On Thu, Sep 18, 2008 at 1:55 PM, Don Stewart
wchogg:
On Thu, Sep 18, 2008 at 1:29 PM, Don Stewart
wrote: <snip> This makes me cry.
import System.Environment import qualified Data.ByteString.Lazy.Char8 as B
main = do [f] <- getArgs s <- B.readFile f print (B.count '\n' s)
Compile it.
$ ghc -O2 --make A.hs
$ time ./A /usr/share/dict/words 52848 ./A /usr/share/dict/words 0.00s user 0.00s system 93% cpu 0.007 total
Against standard tools:
$ time wc -l /usr/share/dict/words 52848 /usr/share/dict/words wc -l /usr/share/dict/words 0.01s user 0.00s system 88% cpu 0.008 total
So both you & Bryan do essentially the same thing and of course both versions are far better than mine.
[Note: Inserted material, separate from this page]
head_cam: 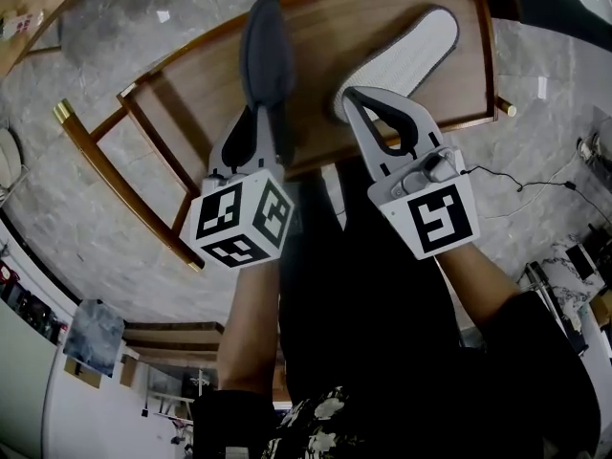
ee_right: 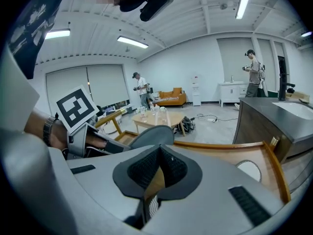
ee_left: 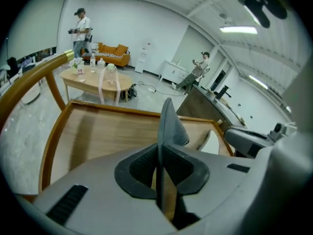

So the purpose of using the Lazy version of ByteString was so that the file is only incrementally loaded by readFile as count is processing?
Yep, that's right
The streaming nature is implicit in the lazy bytestring. It's kind of the dual of explicit chunkwise control -- chunk processing reified into the data structure.
To ask an overly general question, if lazy bytestring makes a nice provider for incremental processing are there reasons to _not_ reach for that as my default when processing large files?